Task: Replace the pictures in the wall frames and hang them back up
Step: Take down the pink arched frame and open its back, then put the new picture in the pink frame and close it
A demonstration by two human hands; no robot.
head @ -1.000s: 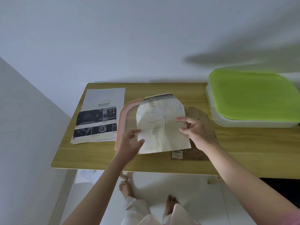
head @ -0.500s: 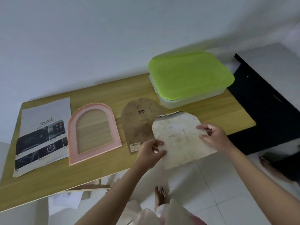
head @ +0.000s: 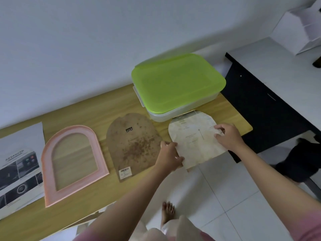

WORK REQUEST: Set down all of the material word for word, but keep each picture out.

RESPONSE:
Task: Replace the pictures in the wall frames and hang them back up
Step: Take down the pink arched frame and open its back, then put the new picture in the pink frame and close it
A demonstration by two human hands; no robot.
head @ -1.000s: 
head @ -0.500s: 
head @ +0.000s: 

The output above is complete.